Crypto Exchange Bithumb Hacked for $13 Million in Suspected Insider Job
South Korean crypto exchange Bithumb has had around $13 million in the EOS cryptocurrency stolen in a hack it suspects was an insider job.
The company confirmed in statement on Saturday that it first spotted an “abnormal withdrawal” of the cryptocurrency through its monitoring system at 22:00 Korean time (13:00 UTC) on Friday, March 29.
The exchange suspended asset withdrawals and deposits on the platform after noticing the breach.
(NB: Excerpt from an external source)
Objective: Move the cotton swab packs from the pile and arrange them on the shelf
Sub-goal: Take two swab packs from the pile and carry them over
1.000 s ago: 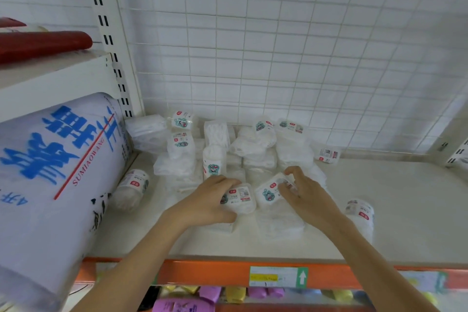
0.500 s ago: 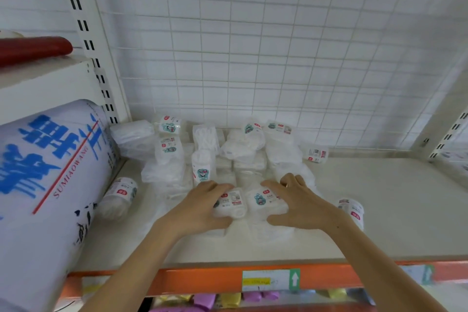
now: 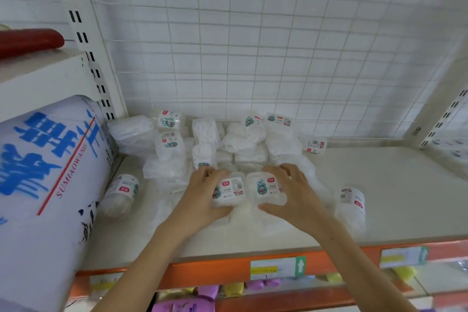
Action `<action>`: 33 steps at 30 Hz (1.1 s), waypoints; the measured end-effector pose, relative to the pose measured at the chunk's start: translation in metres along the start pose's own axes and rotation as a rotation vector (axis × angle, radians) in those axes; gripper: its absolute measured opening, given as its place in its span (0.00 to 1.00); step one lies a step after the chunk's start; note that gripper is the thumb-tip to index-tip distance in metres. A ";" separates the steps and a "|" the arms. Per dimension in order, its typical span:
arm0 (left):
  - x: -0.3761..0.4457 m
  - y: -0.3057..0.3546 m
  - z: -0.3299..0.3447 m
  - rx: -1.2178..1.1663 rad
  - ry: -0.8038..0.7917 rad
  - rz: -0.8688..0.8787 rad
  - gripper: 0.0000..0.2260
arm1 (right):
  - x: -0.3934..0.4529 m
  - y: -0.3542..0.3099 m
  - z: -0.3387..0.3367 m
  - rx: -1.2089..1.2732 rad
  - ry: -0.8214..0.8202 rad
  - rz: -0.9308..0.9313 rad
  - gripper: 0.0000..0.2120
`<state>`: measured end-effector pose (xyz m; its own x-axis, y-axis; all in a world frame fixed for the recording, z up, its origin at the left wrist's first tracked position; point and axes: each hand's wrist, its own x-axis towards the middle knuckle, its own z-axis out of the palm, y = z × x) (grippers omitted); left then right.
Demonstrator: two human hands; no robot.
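**Two packs squared up at the front of the pile**

Both hands have closed in since a second ago, and the two packs now sit side by side, edges touching. Left hand point(image 3: 202, 197) curls its fingers over the left pack point(image 3: 229, 189); right hand point(image 3: 296, 195) spreads its fingers across the right pack point(image 3: 266, 189). Behind the fingertips lies the pile point(image 3: 228, 139), unsorted on the shelf point(image 3: 392, 185). Red tags and a cartoon figure show; that print is unreadable. Left of the left hand, a big roll point(image 3: 45, 164) reads "SUMIAOWANG". Arranging looks barely begun.
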<state>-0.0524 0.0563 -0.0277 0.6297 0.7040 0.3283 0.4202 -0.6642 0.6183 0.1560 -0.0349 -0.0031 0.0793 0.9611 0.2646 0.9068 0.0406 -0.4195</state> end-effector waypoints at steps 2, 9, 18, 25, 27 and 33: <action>0.003 0.005 -0.003 -0.028 0.038 0.059 0.30 | -0.008 -0.003 -0.005 0.019 0.070 0.006 0.34; 0.016 0.052 0.017 -0.158 -0.055 0.237 0.28 | -0.064 0.017 -0.036 -0.050 0.314 0.089 0.32; 0.032 0.157 0.124 -0.215 -0.150 0.495 0.28 | -0.199 0.080 -0.097 -0.083 0.460 0.446 0.35; 0.024 0.261 0.234 -0.280 -0.223 0.462 0.29 | -0.331 0.144 -0.149 -0.104 0.548 0.619 0.33; 0.016 0.288 0.265 -0.312 -0.251 0.468 0.29 | -0.366 0.161 -0.160 -0.110 0.557 0.641 0.34; -0.010 0.349 0.352 -0.323 -0.380 0.496 0.31 | -0.451 0.210 -0.178 -0.110 0.577 0.766 0.35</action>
<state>0.3177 -0.2710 -0.0672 0.9064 0.1612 0.3904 -0.1537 -0.7351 0.6603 0.3840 -0.5082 -0.0562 0.8302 0.4327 0.3514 0.5559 -0.5956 -0.5799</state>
“All the [stolen] cryptocurrency is owned by the company, and all members’ assets are under the protection of a cold wallet.”
According to a report from CoinDesk Korea, the exchange was hacked for a total of 3.07 million EOS, which was withdrawn from the exchange’s “hot” (internet connected) wallet through a series of transactions.
Based on the data from CoinMarketCap, EOS is currently trading at $4.22, making the total value of the coins lost around $13 million.
The company said in its statement that it suspects the hack was conducted by an insider, since no evidence of external exploit has been found.
Bithumb has already notified government agencies and is conducting an internal investigation. It said it’s also working with major exchanges with the expectation of recovering some of the funds.
Additionally, the remaining assets in Bithumb’s hot wallet have been removed to its cold (offline) wallet to prevent further losses until the manner of the breach has been identified and any vulnerabilities fixed.
According to CoinDesk Korea, Lee Sang Sun, described as one of the only EOS arbitrators in South Korea, said, “Overseas exchanges such as Bitfinex manage their EOS wallets with a multisig system, but Bithumb managed its with a single key.” However, this detail is not confirmed at press time.
The news comes nearly a year after Bithumb was hacked for some $30 million-worth of cryptocurrencies. The exchange experienced an initial loss of 2,016 bitcoin, 2,219 ether and other coins, but later claimed to have retrieved $14 million-worth of the hacked funds.